• ASSIGNMENT
Treat the line containing "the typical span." as the last one, and return every line exactly from the first line of the material below up to it.

• INFORMATION SHOWN
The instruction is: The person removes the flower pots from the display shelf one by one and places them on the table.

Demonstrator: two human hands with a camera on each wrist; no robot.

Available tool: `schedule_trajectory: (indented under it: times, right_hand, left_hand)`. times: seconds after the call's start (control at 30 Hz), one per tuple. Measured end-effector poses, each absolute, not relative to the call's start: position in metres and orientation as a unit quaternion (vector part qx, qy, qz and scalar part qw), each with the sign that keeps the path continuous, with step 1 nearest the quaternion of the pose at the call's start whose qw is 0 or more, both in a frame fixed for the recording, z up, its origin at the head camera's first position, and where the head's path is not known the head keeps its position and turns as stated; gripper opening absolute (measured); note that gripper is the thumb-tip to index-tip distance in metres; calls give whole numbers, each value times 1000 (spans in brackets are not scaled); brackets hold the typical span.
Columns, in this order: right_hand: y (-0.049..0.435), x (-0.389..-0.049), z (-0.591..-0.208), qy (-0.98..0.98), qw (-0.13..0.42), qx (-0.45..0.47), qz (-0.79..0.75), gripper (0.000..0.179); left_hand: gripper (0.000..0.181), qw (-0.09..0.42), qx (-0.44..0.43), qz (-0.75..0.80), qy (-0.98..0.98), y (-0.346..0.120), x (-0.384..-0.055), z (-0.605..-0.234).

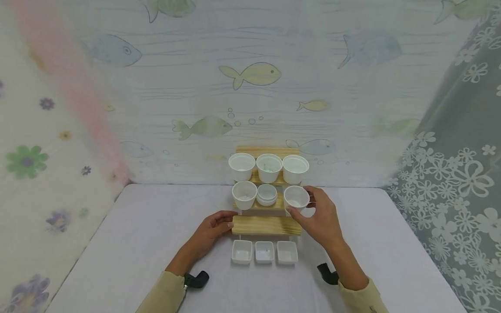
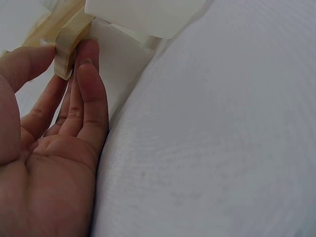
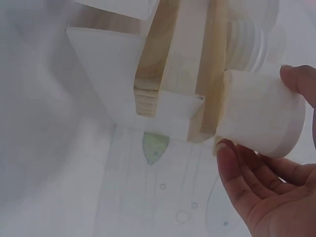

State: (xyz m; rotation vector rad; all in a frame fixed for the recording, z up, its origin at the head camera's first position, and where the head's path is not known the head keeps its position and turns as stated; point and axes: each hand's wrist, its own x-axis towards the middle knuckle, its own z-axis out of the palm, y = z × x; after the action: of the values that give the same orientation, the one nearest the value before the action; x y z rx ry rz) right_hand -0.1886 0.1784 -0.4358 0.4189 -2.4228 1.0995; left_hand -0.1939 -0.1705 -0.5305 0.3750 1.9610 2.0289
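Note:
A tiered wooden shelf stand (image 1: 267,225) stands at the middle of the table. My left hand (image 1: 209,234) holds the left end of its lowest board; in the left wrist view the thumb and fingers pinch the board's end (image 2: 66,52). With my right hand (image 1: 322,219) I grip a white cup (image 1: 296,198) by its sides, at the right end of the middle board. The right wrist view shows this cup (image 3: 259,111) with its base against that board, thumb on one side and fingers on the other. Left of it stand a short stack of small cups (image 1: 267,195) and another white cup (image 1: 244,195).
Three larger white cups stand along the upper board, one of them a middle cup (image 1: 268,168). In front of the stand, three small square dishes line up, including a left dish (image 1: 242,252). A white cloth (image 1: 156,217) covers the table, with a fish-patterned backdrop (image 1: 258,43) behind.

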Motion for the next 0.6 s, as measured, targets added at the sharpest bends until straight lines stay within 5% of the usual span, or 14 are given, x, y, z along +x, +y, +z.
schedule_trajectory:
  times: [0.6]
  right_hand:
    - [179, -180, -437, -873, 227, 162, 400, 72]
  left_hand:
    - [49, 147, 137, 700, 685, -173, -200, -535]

• TASK RESPONSE
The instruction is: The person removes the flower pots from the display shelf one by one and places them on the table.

Demonstrator: two human hands with a camera on each wrist; no robot.

Available tool: `schedule_trajectory: (indented under it: times, right_hand, left_hand)`. times: seconds after the call's start (control at 30 Hz), one per tuple. Measured end-effector poses, each absolute, not relative to the call's start: position in metres and orientation as a unit quaternion (vector part qx, qy, qz and scalar part qw), each with the sign that keeps the path continuous, with step 1 nearest the quaternion of the pose at the call's start whose qw is 0 or more, both in a frame fixed for the recording, z up, its origin at the head camera's first position, and where the head's path is not known the head keeps its position and turns as stated; gripper opening absolute (measured); note that gripper is the thumb-tip to index-tip distance in metres; calls give whole numbers, each value times 1000 (spans in brackets are not scaled); brackets hold the typical span.

Work on this exercise is complete, and nothing remains.